Было бы интересно выяснить, когда в литературе и искусстве появляется тема будущего как упадка нынешней цивилизации. «Все пройдет» – общее место средневекового философствования, подобное представлению о transitio imperiæ, т.е. о переходе власти над миром и цивилизации от одних народов к другим. Но рассуждений о гибели последней цивилизации в Средние века еще не было. Не появляются ли они вместе с романтизмом и осознанием истории как глубины времен, как бездны прошлого и бездны будущего, на грани которых мы находимся?
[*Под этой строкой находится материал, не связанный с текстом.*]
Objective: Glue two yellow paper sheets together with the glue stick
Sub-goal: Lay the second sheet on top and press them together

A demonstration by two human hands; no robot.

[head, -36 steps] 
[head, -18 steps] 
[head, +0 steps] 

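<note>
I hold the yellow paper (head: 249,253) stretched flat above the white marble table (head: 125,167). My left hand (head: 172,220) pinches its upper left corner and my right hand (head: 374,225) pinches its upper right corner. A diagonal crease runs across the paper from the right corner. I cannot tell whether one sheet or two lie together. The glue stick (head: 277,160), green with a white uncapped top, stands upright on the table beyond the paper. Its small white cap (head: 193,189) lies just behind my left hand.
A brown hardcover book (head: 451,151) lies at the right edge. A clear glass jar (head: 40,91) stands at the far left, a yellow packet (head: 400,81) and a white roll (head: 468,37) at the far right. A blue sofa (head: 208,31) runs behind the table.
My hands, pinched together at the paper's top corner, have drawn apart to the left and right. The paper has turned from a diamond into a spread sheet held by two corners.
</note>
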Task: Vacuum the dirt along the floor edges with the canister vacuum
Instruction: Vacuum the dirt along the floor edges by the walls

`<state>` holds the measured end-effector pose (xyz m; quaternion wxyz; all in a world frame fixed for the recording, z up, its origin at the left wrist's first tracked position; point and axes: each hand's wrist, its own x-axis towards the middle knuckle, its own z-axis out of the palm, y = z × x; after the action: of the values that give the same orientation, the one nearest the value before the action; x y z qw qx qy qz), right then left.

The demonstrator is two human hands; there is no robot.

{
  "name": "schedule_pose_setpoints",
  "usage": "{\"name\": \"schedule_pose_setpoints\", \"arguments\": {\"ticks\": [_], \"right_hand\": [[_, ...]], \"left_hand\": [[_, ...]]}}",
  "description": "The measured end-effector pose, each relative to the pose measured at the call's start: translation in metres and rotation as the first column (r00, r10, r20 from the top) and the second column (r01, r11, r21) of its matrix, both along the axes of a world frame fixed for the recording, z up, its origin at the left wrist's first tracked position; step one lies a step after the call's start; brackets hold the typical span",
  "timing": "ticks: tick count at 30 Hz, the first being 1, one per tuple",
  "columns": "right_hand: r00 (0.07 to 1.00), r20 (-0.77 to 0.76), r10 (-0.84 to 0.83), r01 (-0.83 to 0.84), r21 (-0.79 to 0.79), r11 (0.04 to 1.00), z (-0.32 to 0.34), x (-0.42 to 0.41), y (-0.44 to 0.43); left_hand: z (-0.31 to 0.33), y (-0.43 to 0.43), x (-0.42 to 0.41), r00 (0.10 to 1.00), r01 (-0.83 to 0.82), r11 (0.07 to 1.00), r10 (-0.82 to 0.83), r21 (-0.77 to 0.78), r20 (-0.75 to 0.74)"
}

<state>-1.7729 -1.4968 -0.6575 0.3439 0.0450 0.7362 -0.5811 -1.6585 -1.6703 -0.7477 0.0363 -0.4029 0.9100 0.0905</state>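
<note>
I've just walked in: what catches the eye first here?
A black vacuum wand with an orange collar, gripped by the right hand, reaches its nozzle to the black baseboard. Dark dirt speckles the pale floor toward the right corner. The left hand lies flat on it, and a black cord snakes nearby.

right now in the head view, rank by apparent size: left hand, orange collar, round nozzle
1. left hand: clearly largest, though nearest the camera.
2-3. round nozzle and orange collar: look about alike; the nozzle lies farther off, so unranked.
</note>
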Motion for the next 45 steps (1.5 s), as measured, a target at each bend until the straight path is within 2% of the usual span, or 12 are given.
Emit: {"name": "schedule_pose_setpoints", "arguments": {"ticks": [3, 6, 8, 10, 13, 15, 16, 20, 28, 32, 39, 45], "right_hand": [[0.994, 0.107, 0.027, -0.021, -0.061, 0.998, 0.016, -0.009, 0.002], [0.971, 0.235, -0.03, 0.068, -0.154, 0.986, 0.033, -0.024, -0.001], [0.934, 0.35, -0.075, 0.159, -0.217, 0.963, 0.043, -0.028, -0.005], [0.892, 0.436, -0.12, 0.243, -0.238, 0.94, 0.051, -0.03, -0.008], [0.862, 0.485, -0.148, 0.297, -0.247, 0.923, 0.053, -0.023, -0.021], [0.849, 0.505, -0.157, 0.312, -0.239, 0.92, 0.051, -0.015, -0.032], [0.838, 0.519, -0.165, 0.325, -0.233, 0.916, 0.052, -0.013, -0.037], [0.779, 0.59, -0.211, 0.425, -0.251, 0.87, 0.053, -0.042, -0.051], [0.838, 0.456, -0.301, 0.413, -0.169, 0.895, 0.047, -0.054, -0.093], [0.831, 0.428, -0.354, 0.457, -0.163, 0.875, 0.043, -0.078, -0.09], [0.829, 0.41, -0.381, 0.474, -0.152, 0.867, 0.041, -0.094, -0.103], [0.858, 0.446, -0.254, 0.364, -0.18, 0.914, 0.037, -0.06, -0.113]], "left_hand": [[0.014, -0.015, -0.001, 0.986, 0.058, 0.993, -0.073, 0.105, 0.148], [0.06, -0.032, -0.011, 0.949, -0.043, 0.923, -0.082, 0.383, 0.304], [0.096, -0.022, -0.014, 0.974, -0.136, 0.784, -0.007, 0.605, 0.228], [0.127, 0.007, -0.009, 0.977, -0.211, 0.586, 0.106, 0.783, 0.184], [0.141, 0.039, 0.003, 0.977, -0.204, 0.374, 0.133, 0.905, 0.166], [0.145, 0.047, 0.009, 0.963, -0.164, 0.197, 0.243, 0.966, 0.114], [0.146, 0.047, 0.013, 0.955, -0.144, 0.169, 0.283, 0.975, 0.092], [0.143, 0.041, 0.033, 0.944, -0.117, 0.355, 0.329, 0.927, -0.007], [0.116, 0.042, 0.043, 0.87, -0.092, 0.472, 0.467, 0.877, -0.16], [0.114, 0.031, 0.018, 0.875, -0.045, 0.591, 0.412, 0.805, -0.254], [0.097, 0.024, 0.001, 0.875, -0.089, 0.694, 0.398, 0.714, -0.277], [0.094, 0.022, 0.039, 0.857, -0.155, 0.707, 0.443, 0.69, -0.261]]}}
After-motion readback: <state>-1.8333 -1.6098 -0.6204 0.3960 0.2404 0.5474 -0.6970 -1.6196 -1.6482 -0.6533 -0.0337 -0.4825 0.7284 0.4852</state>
Хотя здесь уместно было бы вспомнить общеизвестные вещи, такие, как сентименталистский (и романтический) культ руин, а также фальшивые парковые руины, пользовавшиеся популярностью в конце XVIII века; стоит также отметить вполне ощутимую дистанцию между возведением имитации античных развалин и представлением современных сооружений в руинированном виде.

Можно предположить, что изображение новых (причем значительных) сооружений в виде руин говорит о восприятии будущего, как неизбежных decline and fall. Похоже, что именно такая концепция судьбы народов и культур стоит за картиной Юбера Робера, изображающей Большую галерею Лувра в развалинах (1796).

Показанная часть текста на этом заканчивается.